Tokyo Damage Report

reup : ‘sex’ @ club ace

Nov 19, 2004

this is what is called a 'gay mix' bar. which apparently means, 'a bar where you don’t go if you are a guy or, um, a lesbian.' It’s all fag-hags up in here for some reason.

Tonight’s Theme: different countries. You haven’t seen ‘orientalism’ until you’ve seen camp-obsessed Japanese interior decorator queens try to imitate Asians. The whole club was full of ‘Eastern’ kitch: red silks, Chinese-style lanterns on which all the performers without exception hit their heads, and beads, beads, beads!!!

To start with, they had some belly dancers. They were actual women, which prompted the witty person behind me to say ‘chou honmonomitai!’ (they look so realistic!!). but because this was Japanese bellydance, there was almost no hip motions. Mostly lots of swirly arm gestures.

Melodious was the first queen tonight, and she did the whole song without moving. Ok, there was hand-jive, but that’s it.

After that it got weird.

Onan Spermaid was up next, doing a striptease until she was down to a black camisole. Then she laid down with her legs in the air, kicked off her 6 inch platform regulation dragqueen heels, and . .. . ..um, dude? Are those faces painted on the soles of your feet?? yes. A man’s face and a woman’s face. And they start KISSING. Then, oh boy, the ‘woman foot’ starts making her way down to the ‘man foot’s’ knee. That’s right, it’s foot fellatio. Onan is probably the riskiest guy here. When he’s off, he’s way off, but when he is on he is just fucking unbeatable.

After him, Miss Soandso (I forgot her name, sorry dogg) came out with like 6 inch metal fingernails, a bodystocking painted to look like a dollar bill, giant cone-boobs and a green Mohawk wig, HELD IN PLACE BY GIANT GOLDEN CHICKEN CLAWS WHICH GRIPPED HER HEAD. He busted some ‘oriental’ dance moves while Madonna sang a middleeastern version of ‘like a virgin.’

Then BABIE NO BITCH came out and did a rock song. The costumes were fucking awesome: half Kabuki, half surfer-girl. Who can fuck with such a thing?? After a lot of rock, the backup singers attacked the lead vocal and just beat her down in a vicious bitch-fight. tore off her clothes, revealing this one piece swimming suit.
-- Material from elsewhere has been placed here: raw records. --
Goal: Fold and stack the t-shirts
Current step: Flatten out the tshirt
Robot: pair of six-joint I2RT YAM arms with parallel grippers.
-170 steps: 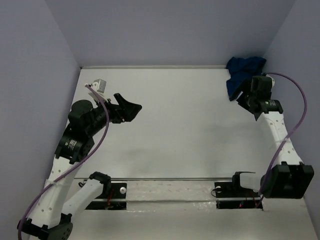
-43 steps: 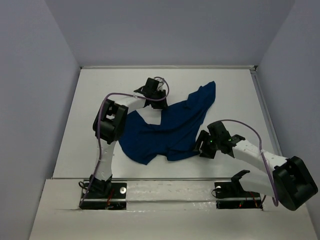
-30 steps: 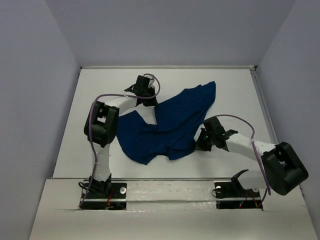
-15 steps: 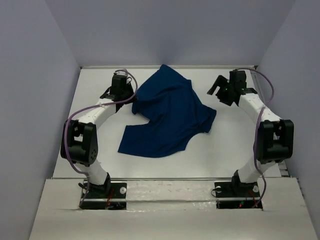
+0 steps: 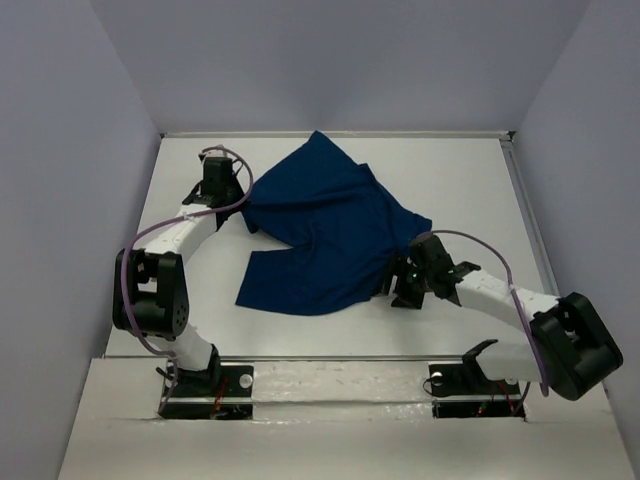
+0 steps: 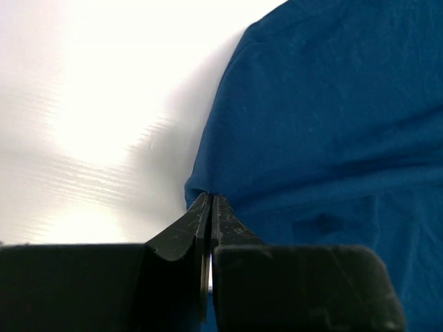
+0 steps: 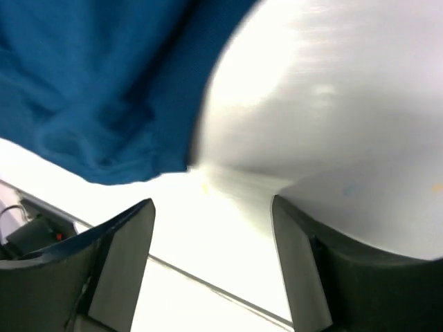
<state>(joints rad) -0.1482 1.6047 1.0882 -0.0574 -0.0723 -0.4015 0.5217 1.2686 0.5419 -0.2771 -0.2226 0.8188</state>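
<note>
**Blue shirt spread out, one corner pinched, the other arm's jaws wide**

The dark blue t-shirt (image 5: 330, 230) lies spread over the middle of the white table (image 5: 470, 190). It is rumpled rather than flat. One end reaches up to the back edge in the upper centre of the overhead view, and the other trails down to the lower left of centre. Folds and ridges run across the cloth, and no print is facing up.

The left gripper (image 5: 238, 203) sits at the shirt's left edge, in the upper left part of the overhead view, with its arm curving up from the near-left base. In the left wrist view its jaws are pressed tight together. A fold of the shirt's edge is nipped at their tips (image 6: 210, 199), with bare table to the left and blue cloth filling the right of the frame.

The right gripper (image 5: 393, 290) is low over the table at the shirt's lower right edge, right of centre in the overhead view. The right wrist view shows its jaws standing wide apart (image 7: 211, 207) with only bare table between them. The shirt fills the upper left of that frame, and the jaws do not grip it.
</note>
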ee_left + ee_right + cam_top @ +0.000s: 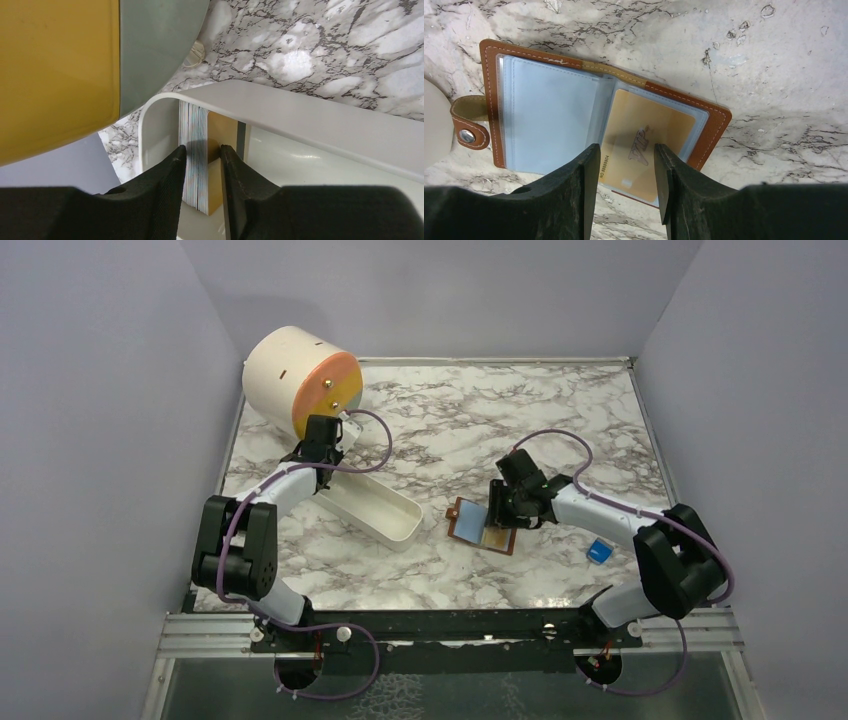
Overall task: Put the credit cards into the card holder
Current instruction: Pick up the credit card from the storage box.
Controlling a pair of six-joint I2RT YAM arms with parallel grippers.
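Here the left claw (202, 150), half open, straddles the upright credit cards (194, 125).

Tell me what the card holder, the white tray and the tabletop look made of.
Card holder: brown leather or imitation, matte, with pale edge stitching; inner pockets clear, glossy plastic film. White tray: smooth moulded plastic, slight sheen, rounded rim. Tabletop: marble-patterned, grey veins on white; stone or printed laminate, can't tell.
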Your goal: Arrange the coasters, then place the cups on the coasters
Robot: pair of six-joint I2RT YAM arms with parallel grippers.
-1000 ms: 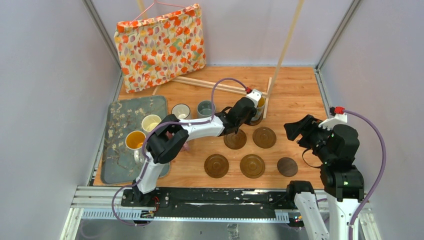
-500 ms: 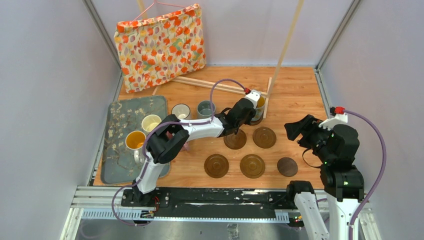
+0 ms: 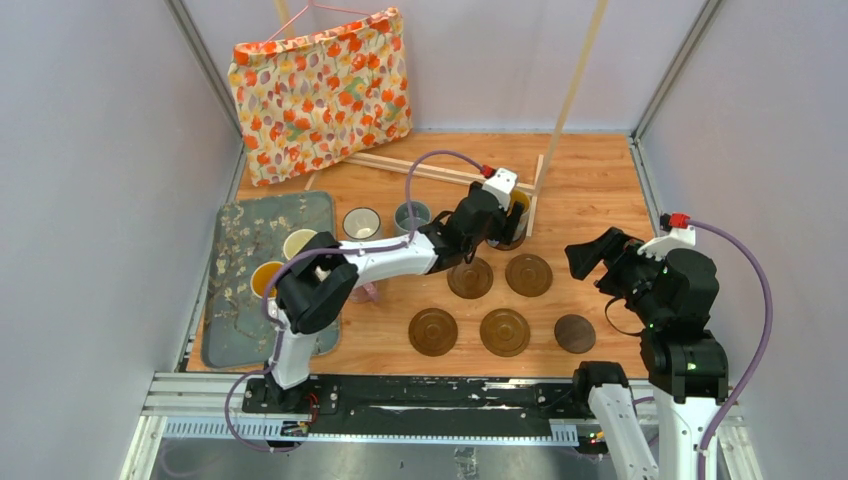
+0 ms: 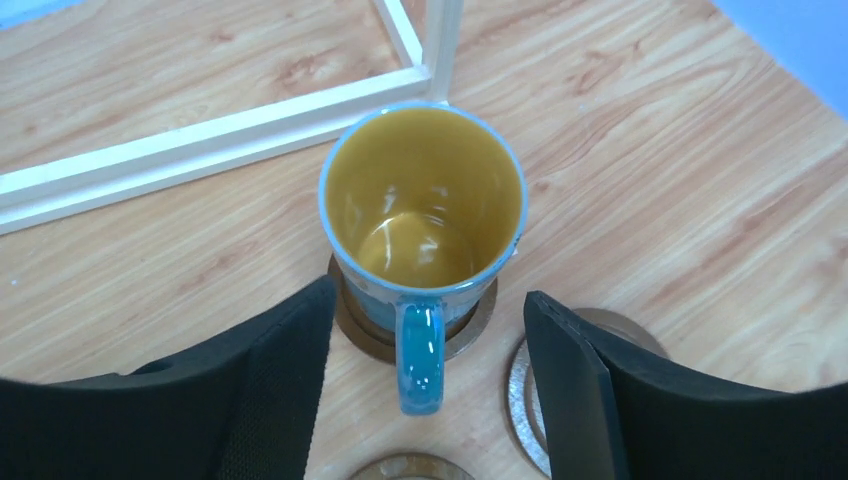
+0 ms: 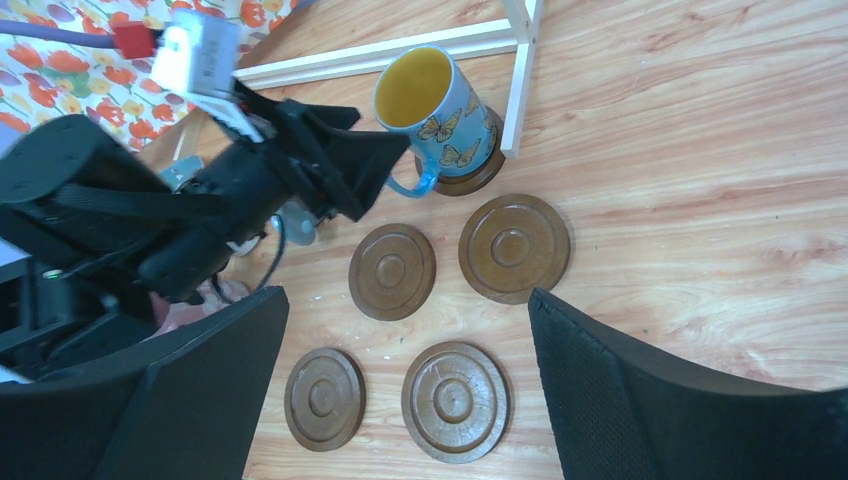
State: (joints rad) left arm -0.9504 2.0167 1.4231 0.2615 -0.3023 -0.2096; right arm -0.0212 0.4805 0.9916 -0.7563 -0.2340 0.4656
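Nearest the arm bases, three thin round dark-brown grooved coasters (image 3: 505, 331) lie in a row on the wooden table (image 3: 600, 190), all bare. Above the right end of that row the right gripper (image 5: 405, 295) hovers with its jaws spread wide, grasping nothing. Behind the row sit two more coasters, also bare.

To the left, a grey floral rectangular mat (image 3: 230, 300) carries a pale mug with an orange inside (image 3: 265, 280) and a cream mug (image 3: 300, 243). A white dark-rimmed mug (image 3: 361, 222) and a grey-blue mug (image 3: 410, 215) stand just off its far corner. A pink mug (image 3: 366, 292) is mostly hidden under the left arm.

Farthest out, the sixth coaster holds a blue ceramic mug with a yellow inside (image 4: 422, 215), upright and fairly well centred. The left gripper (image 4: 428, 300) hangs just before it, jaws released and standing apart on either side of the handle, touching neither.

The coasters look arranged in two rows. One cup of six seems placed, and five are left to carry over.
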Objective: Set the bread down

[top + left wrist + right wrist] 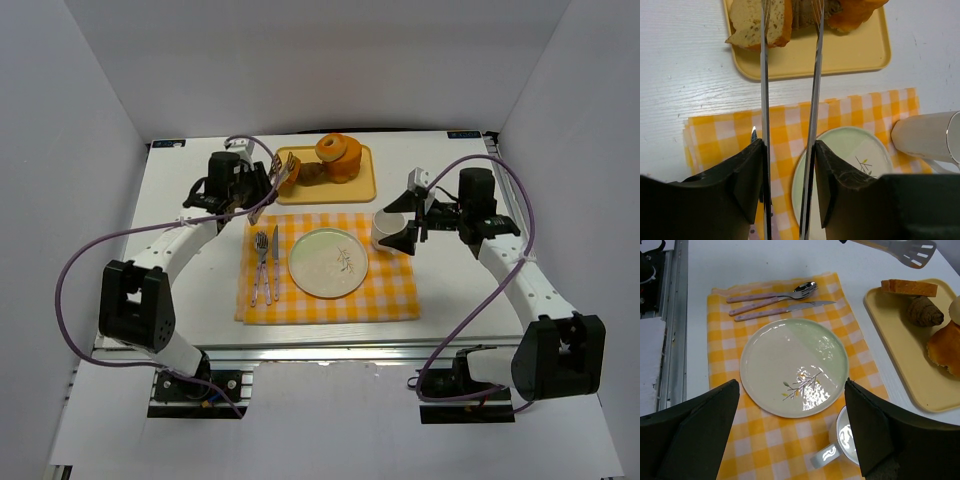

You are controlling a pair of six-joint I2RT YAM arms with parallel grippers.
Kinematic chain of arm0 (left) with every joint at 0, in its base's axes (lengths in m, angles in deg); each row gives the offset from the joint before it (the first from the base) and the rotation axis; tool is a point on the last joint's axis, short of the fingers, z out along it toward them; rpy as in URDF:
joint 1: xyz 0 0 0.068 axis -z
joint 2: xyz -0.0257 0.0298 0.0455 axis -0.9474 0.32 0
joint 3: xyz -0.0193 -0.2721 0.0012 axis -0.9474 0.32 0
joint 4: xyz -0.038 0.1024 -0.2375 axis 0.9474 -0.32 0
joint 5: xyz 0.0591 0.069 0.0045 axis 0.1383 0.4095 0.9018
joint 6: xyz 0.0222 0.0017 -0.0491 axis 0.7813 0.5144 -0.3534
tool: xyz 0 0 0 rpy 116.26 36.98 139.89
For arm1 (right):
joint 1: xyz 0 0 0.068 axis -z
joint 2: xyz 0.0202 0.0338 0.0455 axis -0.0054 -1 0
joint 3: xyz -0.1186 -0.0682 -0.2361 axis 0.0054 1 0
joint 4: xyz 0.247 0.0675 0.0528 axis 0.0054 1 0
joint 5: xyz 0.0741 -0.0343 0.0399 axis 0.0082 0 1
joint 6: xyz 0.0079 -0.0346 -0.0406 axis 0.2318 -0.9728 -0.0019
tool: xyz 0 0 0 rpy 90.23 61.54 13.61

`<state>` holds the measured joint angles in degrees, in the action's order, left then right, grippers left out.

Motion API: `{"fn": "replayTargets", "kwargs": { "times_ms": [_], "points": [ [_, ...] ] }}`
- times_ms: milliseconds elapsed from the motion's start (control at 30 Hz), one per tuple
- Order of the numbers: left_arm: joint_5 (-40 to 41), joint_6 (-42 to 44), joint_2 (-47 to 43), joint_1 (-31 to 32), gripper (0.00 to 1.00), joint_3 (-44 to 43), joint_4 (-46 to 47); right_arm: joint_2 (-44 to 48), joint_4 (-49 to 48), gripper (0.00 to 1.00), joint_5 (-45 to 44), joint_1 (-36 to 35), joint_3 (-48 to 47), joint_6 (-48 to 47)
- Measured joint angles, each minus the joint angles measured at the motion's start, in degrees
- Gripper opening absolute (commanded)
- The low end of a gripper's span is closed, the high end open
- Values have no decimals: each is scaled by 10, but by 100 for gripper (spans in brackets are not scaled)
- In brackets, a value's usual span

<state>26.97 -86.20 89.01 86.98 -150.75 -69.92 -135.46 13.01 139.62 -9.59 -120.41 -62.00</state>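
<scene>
The left gripper (258,190) is clenched on a pair of long silver metal tongs (763,100), 1 blade lying against each finger. The 2 blades run forward side by side with a gap between them. Their ends reach over the left end of a flat pale-yellow plastic tray (362,188) at the back of the white table (215,300).

The bread (747,25), a flat tan slice with a darker brown crust, lies on that end of the tray. It sits just beside a small dark brown lump (924,311), which in turn sits next to an orange ring-shaped doughnut-like piece (338,155). In the left wrist view the left blade crosses the slice, and the crust edge shows between the 2 blades. In the right wrist view the 1 slotted tip that shows stands apart from the slice.

The right gripper (412,222) is released, its fingers spread wide and holding nothing. It hangs just beside a white ceramic mug (388,230) that stands at the right edge of a yellow-and-white checked cloth (390,295). In the middle of the cloth lies a round plate (327,262), part white and part pale green, with a small sprig painted on it. Pink-handled cutlery (265,265), a spoon and a knife among it, lies on the cloth just left of the plate.
</scene>
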Motion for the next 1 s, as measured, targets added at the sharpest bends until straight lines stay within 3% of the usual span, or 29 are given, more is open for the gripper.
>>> {"fn": "replayTargets", "kwargs": {
  "times_ms": [367, 567, 1000],
  "points": [
    [33, 53, 69, 36, 56, -105, -62, 15, -4, 89, 0, 10, 19, 2],
    [89, 93, 119, 57, 56, -154, -108, 15, -13, 89, 0, 12, 19, 6],
    [162, 153, 154, 86, 56, -195, -174, 15, -24, 89, 2, 18, 27, 14]
  ]
}}
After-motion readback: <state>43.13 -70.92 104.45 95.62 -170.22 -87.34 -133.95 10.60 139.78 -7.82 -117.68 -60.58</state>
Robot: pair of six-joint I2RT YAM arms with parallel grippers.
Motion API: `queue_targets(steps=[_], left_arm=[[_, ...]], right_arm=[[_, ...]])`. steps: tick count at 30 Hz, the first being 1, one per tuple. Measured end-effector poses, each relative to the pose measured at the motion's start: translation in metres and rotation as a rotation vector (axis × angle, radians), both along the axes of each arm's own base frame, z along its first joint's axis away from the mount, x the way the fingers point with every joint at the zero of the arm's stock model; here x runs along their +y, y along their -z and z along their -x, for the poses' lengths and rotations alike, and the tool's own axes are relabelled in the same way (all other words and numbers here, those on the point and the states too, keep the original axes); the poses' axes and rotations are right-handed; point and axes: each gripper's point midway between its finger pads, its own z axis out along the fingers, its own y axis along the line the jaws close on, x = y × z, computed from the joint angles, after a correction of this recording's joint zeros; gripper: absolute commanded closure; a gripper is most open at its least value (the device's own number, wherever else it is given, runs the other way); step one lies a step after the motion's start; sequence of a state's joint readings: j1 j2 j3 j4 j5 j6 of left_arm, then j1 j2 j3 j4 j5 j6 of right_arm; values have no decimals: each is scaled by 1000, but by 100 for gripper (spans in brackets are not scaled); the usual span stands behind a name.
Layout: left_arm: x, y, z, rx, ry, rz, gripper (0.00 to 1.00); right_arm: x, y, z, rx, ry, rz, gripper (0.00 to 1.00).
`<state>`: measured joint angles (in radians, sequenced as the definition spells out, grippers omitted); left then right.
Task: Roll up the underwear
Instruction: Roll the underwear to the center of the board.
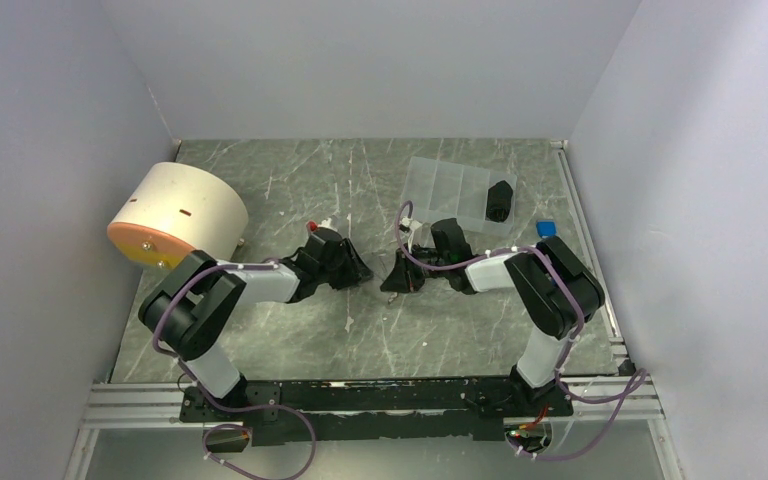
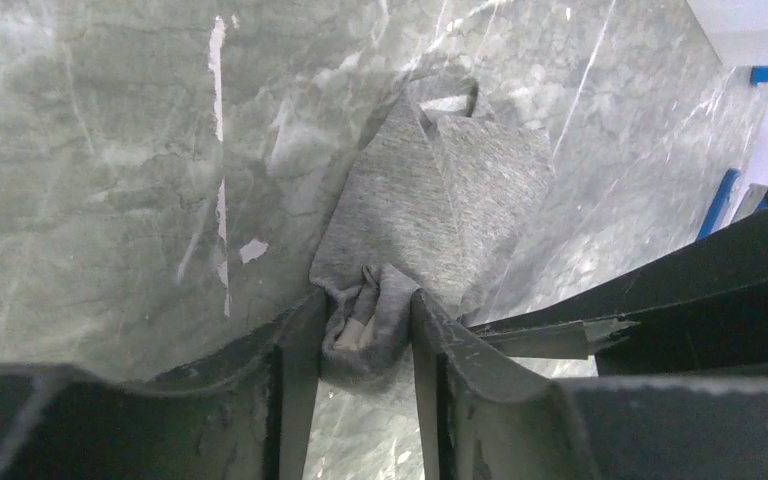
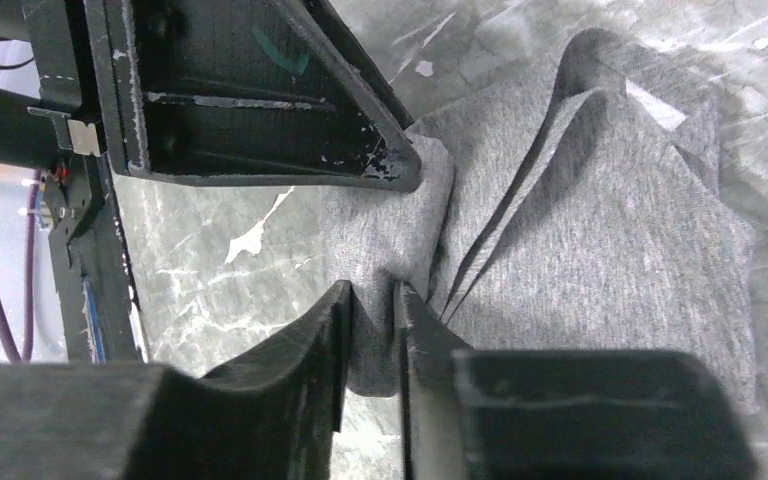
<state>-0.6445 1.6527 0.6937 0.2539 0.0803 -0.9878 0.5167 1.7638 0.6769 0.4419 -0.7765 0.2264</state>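
Observation:
The underwear (image 2: 450,190) is grey knit cloth, lying partly folded and creased on the marbled table in both wrist views (image 3: 610,230). My left gripper (image 2: 365,300) is shut on a bunched edge of it, where a white label shows between the fingers. My right gripper (image 3: 372,290) is shut on a thin fold of the cloth at the opposite side. The two grippers meet close together at the middle of the table, left (image 1: 352,265) and right (image 1: 400,272). From above the cloth is mostly hidden beneath them.
A white drum with an orange face (image 1: 175,212) lies at the back left. A clear compartment box (image 1: 450,185) holding a black object (image 1: 500,200) stands at the back right, with a small blue piece (image 1: 546,229) near it. Walls enclose three sides.

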Motion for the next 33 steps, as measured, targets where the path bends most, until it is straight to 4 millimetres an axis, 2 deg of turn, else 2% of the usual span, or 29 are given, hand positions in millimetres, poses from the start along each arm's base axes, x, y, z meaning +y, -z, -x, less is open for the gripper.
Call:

Then they ALL got into one-piece swimming suits and started go-go dancing for no reason. OK Then what happened, smart guy? Well, there was an intermission, a movie about safe sex, and the mcs were asking people in the front row if they use condoms. When it was my turn, I’m all like, ‘oh you mean this?’ and straight hold my condom aloft. I mean, doinks. don't fuck with me and condoms. i keep them handy at all times in my LITTLE TWIN STARS sanrio purse, right next to the other emergency items: earplugs, the compass, and guitar picks. even though the chances of me being called on to be the emergency backup guitar player for GAUZE are probably much better than the chances of me having sex ever. After that, it was more dragstuff: Onan came out with a giant paper-mache lion mask, and the belly dancer lady balanced a sword on her hip and span round and round.

sounds like a fun evening, right? but it wasn't.

God, I tried to do everything right. When I found money on the floor I gave it away (to a girl who would then not even let me sit next to her) . . . when some drunk guy fell down off his foot-tall platform heels and hurt himself and no one was helping him, I got him off the floor and then got him some fucking ice for the golf-ball size welt on his head. I tried to talk to the one girl who came by herself and no one was talking to her. I tried to be good. of course, I did forget everyone’s name that I met last time, and i did spill the mc’s drink. And there’s that guy I stabbed 178 times. But still basically I was good. so why do I feel so shitty? I think I’ve hit a brick wall: I just CAN. NOT. GO. TO. SHOWS. ALONE. It doesn’t even matter if the show is good or bad. Going alone is just too depressing. Maybe if I had a room-mate or girlfriend waiting for me when I got back it would be different, but I don’t. I get home and I’m like, ‘hey, roaches, guess what happened tonight, man you wouldn’t believe it!’

 

onan

 

 

 

foot fellatio

 

fashion point: 'dollar bill' bodystocking

 

other fashion point: GIANT ROOSTER HEAD CLAWS.

 

The name of the drag team is "babie no bitch." Kabuki meets surfer girl

 

 

Ms. Melodious at the onsen?

 

 

Onan again

 

 

 

'so realistic!'

 

 

 

 

 

the emcee's amazing headdress,which just wouldn't stay on.